Leaving out all pictures, write down exactly the lines from the one containing "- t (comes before" through the last line of the material.

▼

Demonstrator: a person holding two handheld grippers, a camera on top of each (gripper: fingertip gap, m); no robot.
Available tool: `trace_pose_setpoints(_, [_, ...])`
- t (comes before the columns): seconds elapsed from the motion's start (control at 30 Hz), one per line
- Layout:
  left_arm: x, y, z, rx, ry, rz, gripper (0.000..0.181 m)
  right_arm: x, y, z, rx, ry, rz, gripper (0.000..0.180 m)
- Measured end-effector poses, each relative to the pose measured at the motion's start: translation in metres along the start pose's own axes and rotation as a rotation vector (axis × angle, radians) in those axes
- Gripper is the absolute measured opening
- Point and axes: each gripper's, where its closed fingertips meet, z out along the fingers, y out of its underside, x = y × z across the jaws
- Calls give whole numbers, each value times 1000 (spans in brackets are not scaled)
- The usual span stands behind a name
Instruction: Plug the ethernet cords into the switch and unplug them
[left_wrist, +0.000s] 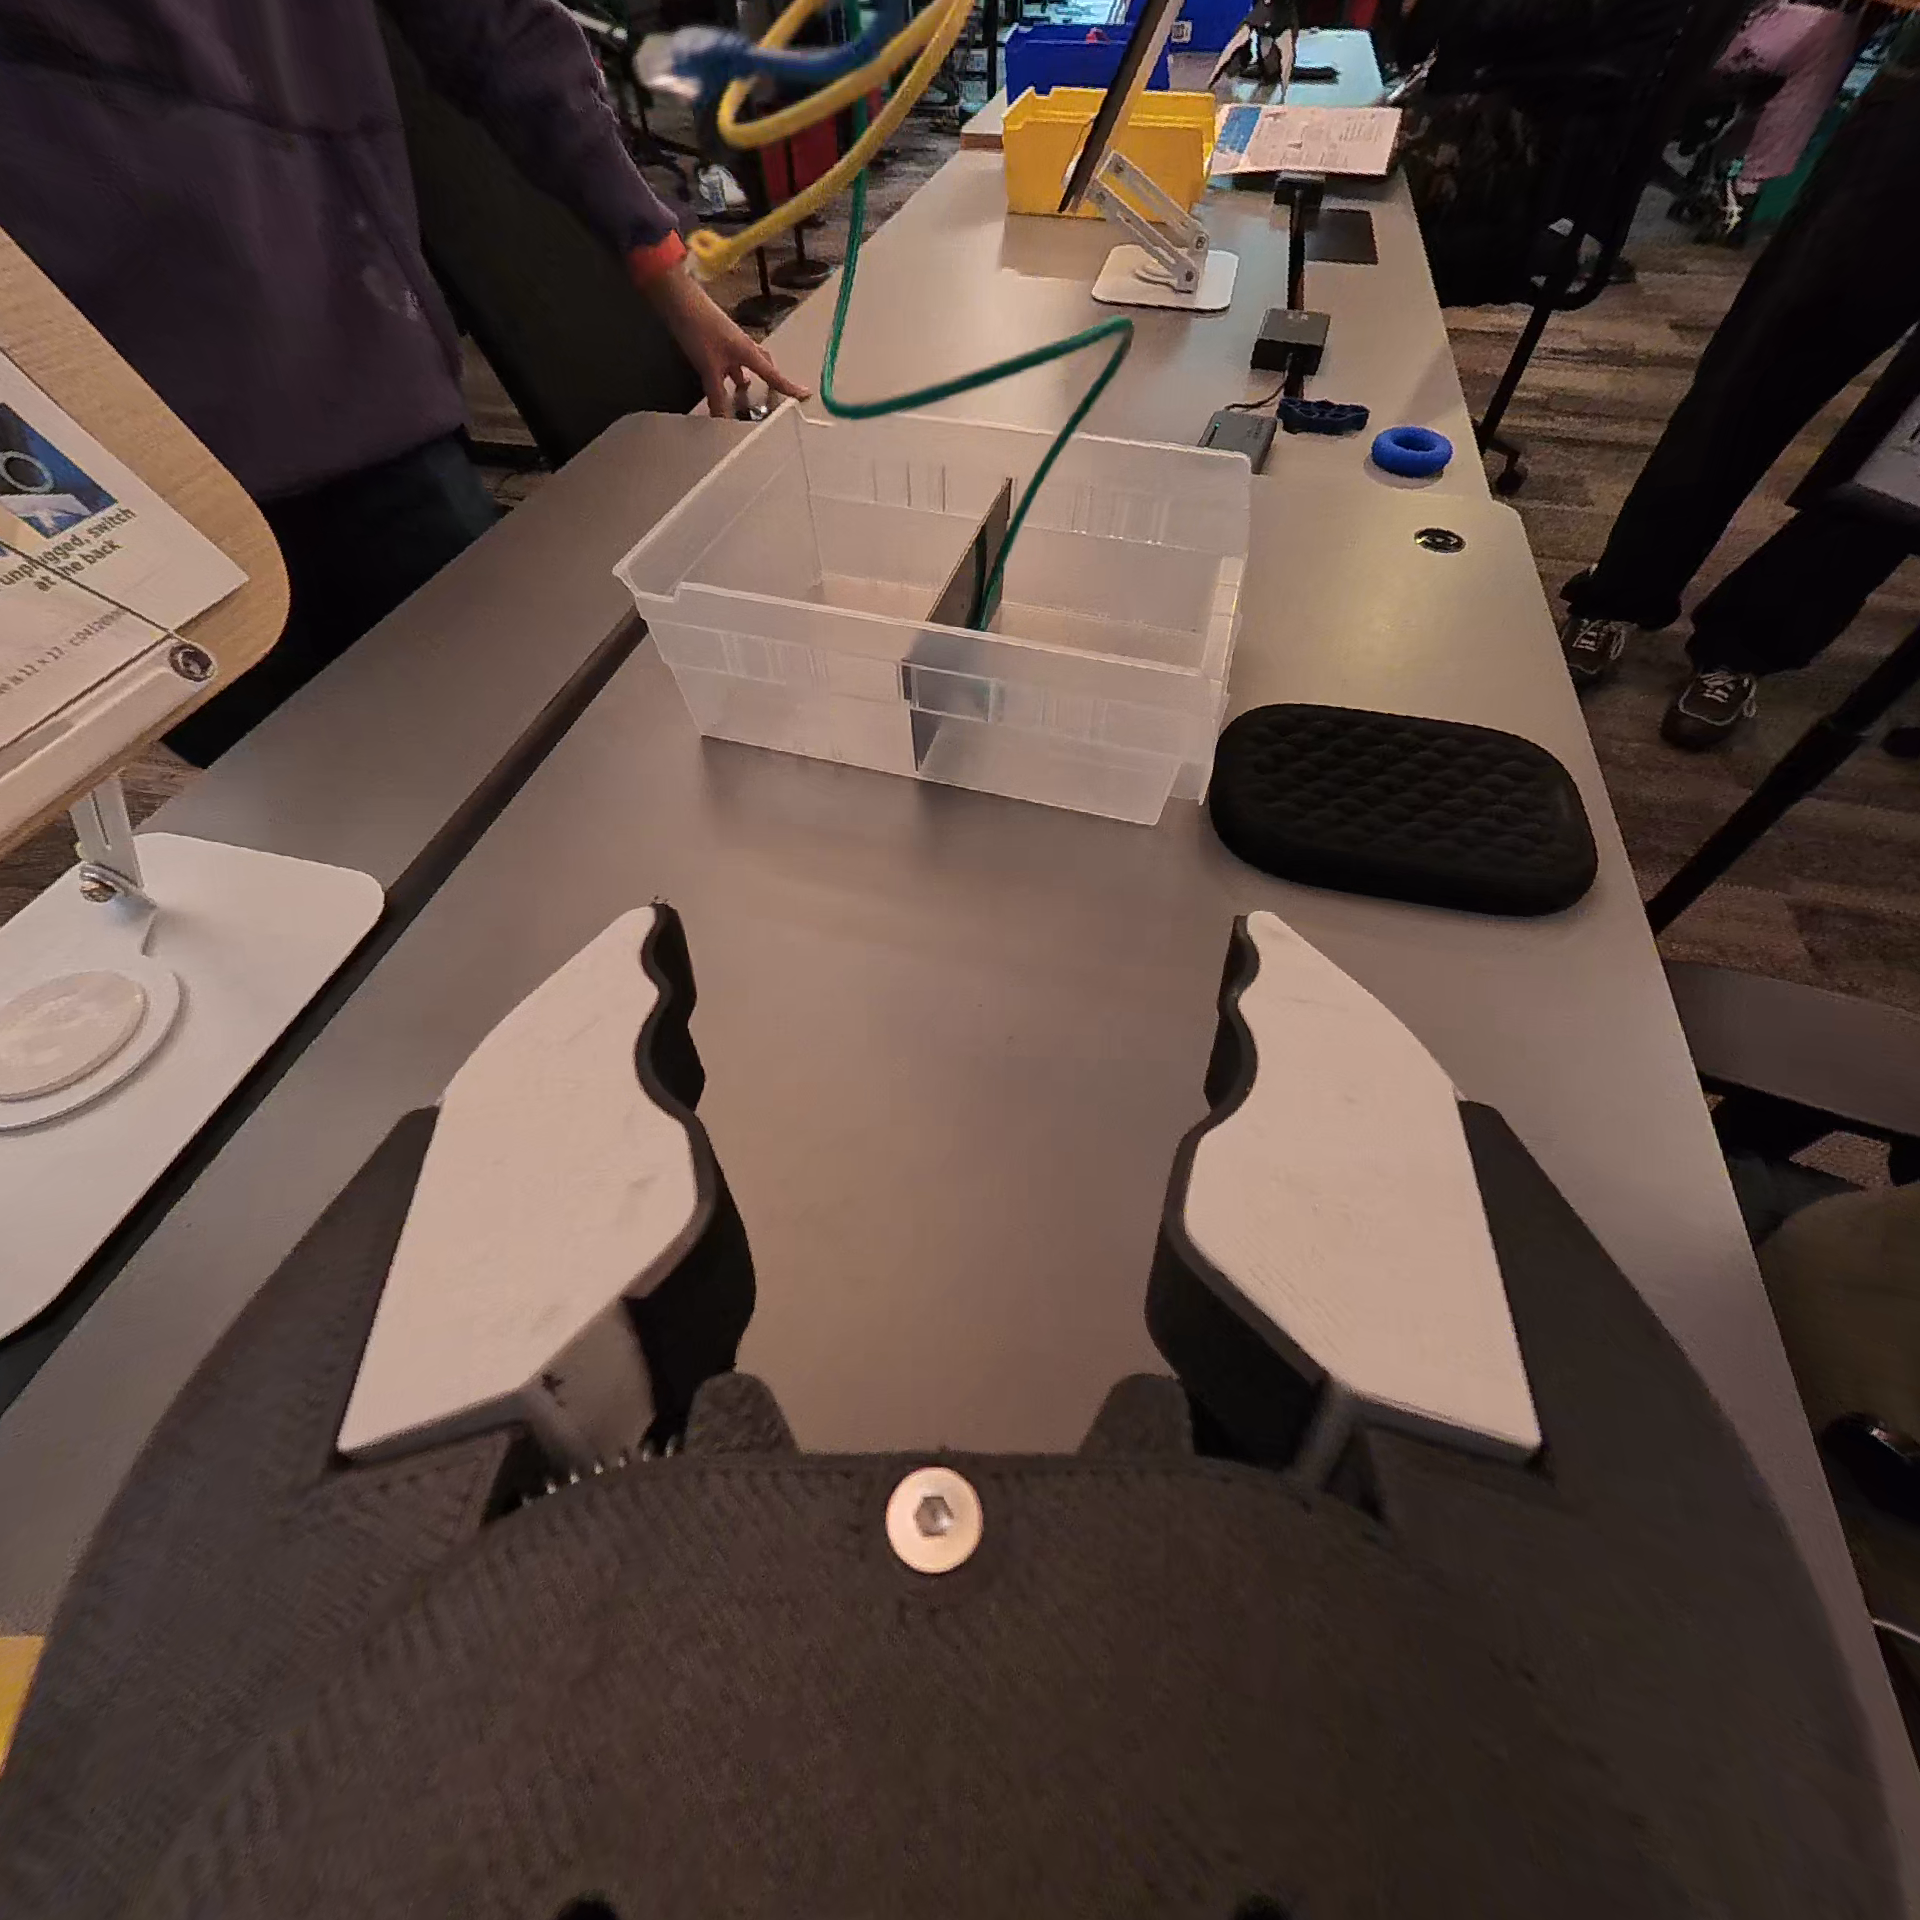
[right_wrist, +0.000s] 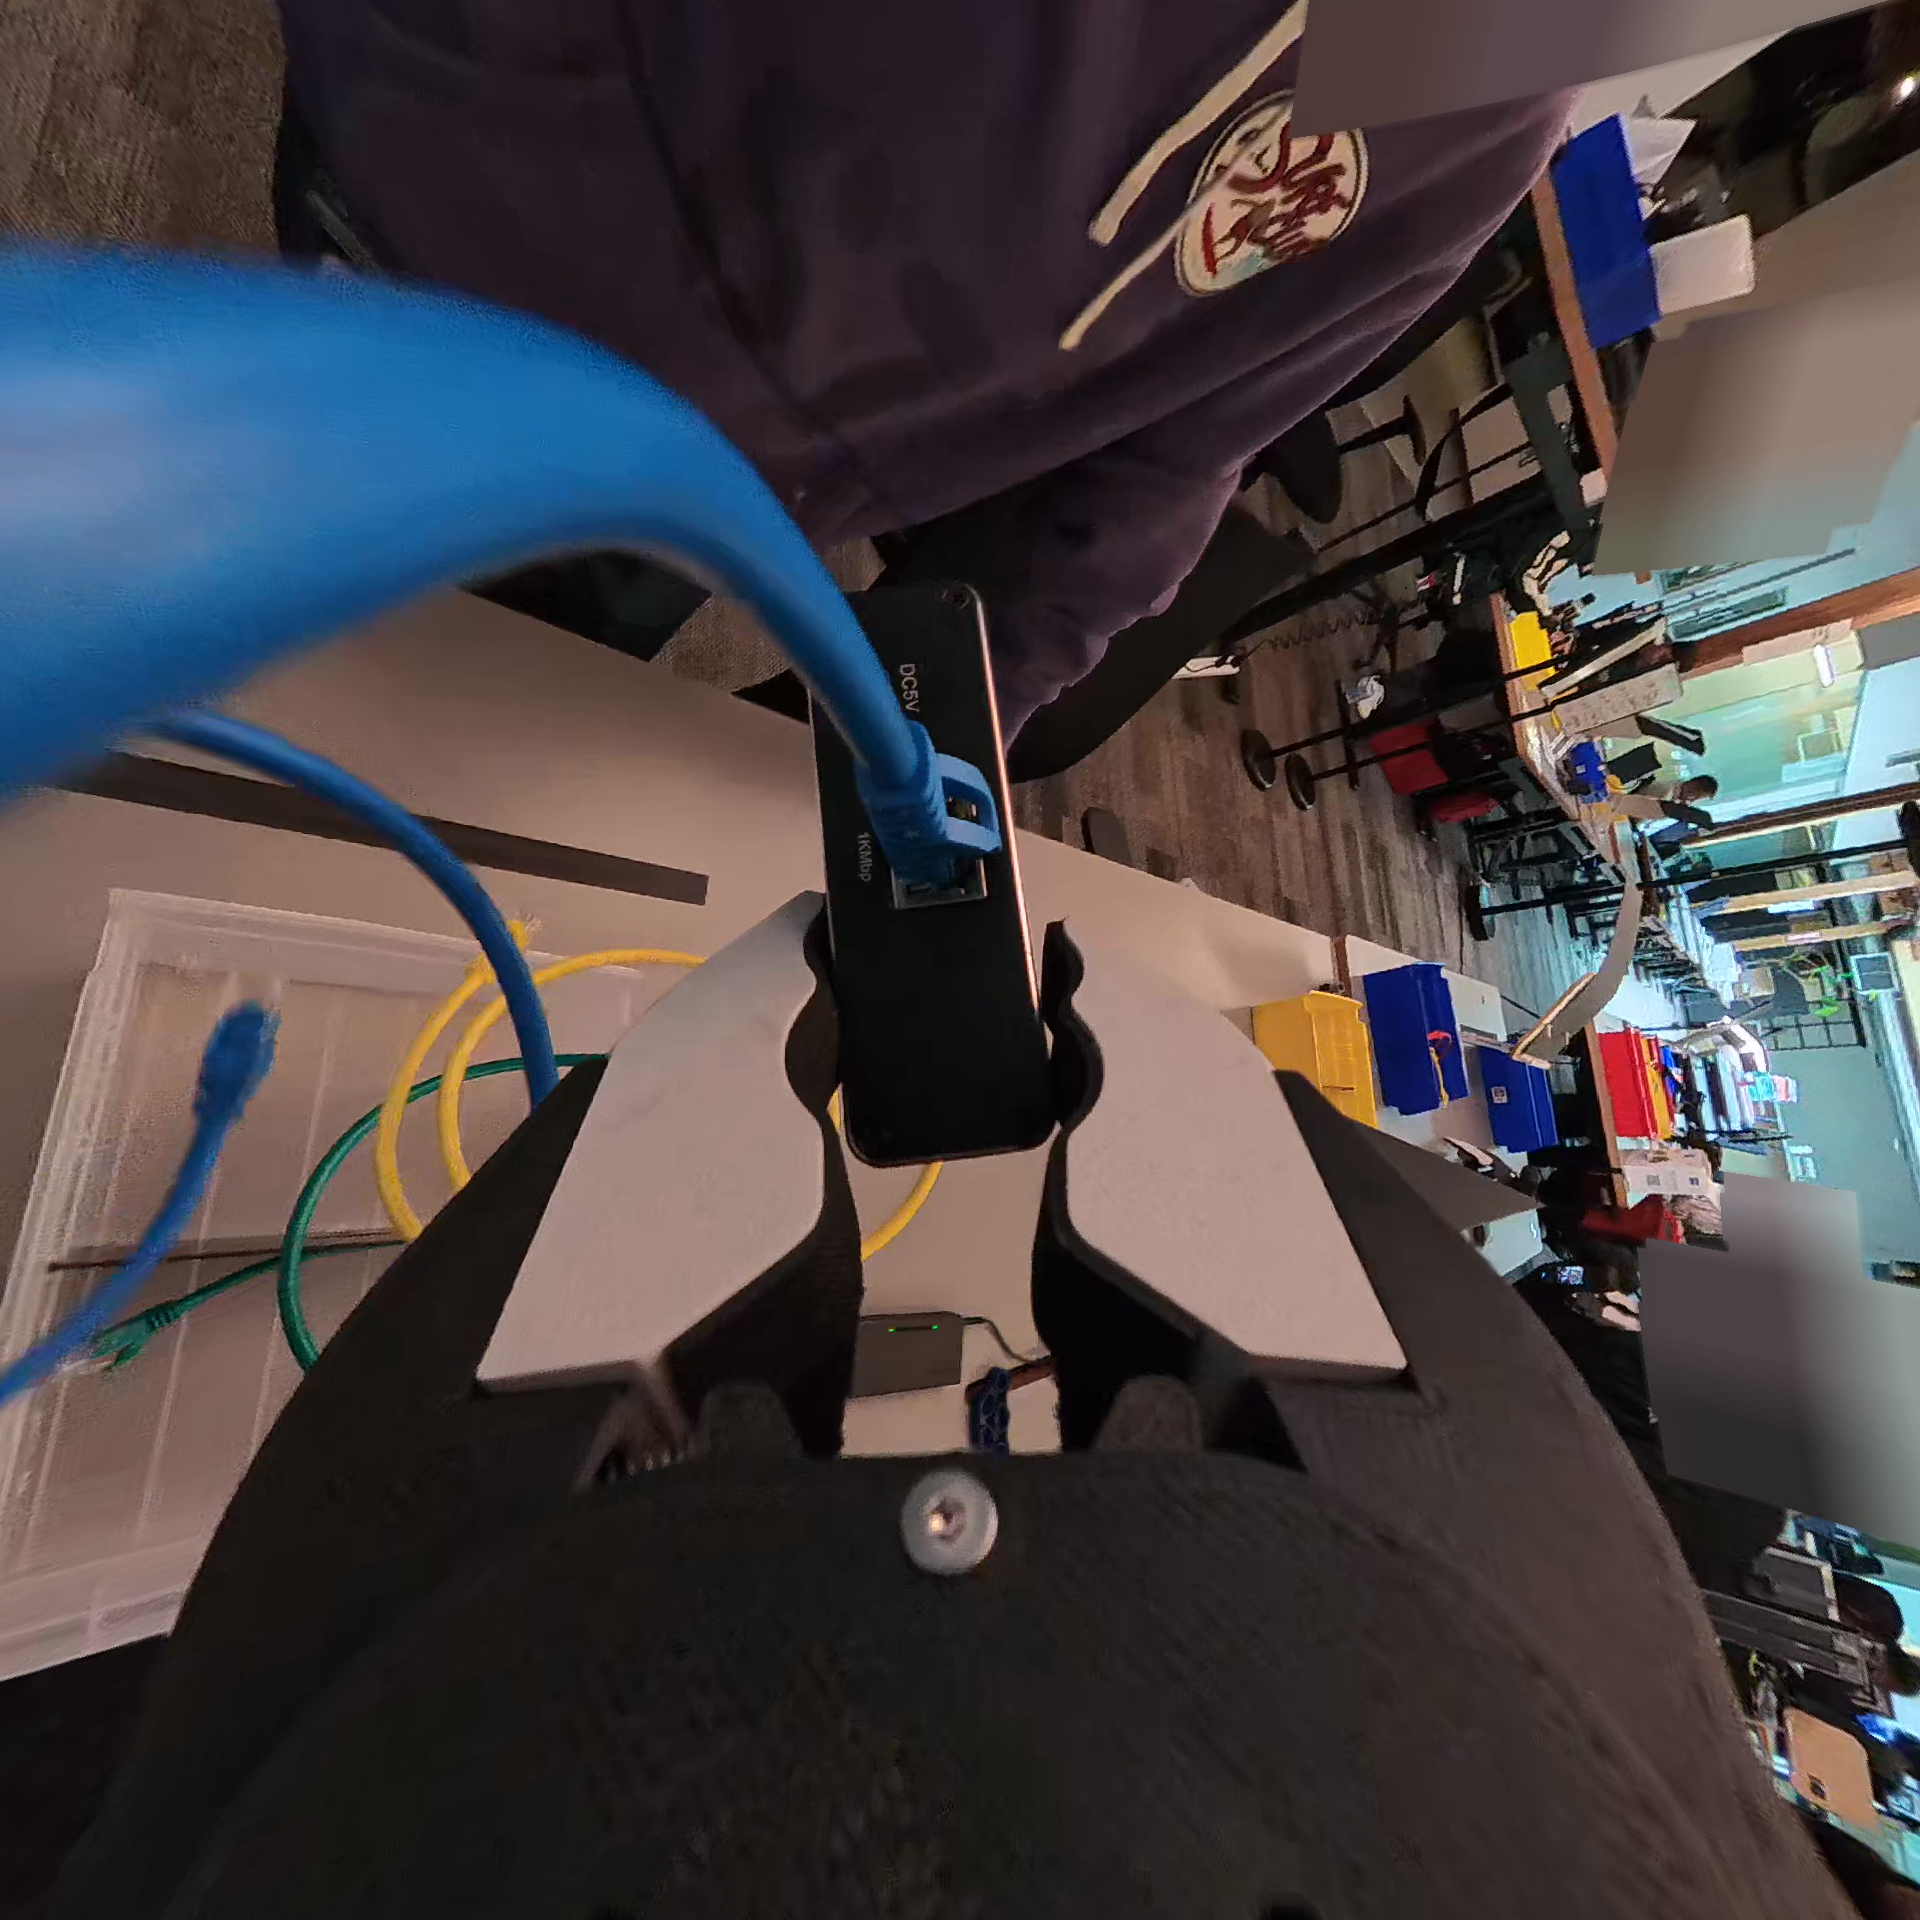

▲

▸ Written reply:
- t (comes before the columns): seconds elapsed from the motion's start (control at 30 Hz), one per line
- Layout:
  left_arm: x, y, z, rx, ry, rz, gripper (0.000..0.181 m)
  right_arm: x, y, z, rx, ry, rz, gripper (0.000..0.180 m)
- Measured end-effector poses, each relative to the pose measured at the motion's start: translation in metres along the start pose's own axes and rotation as a rotation vector (axis × angle, radians) in those axes
- Gripper is the absolute measured opening
- Point and axes: each gripper's, where its closed fingertips meet, z out along the fingers, y out of its underside, x = y × z across the jaws
- Calls give whole numbers, each value times 1000 (spans in brackets are not scaled)
- The usual span stands behind a name
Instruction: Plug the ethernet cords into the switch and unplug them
[left_wrist, +0.000s] 
[right_wrist, +0.000s] 

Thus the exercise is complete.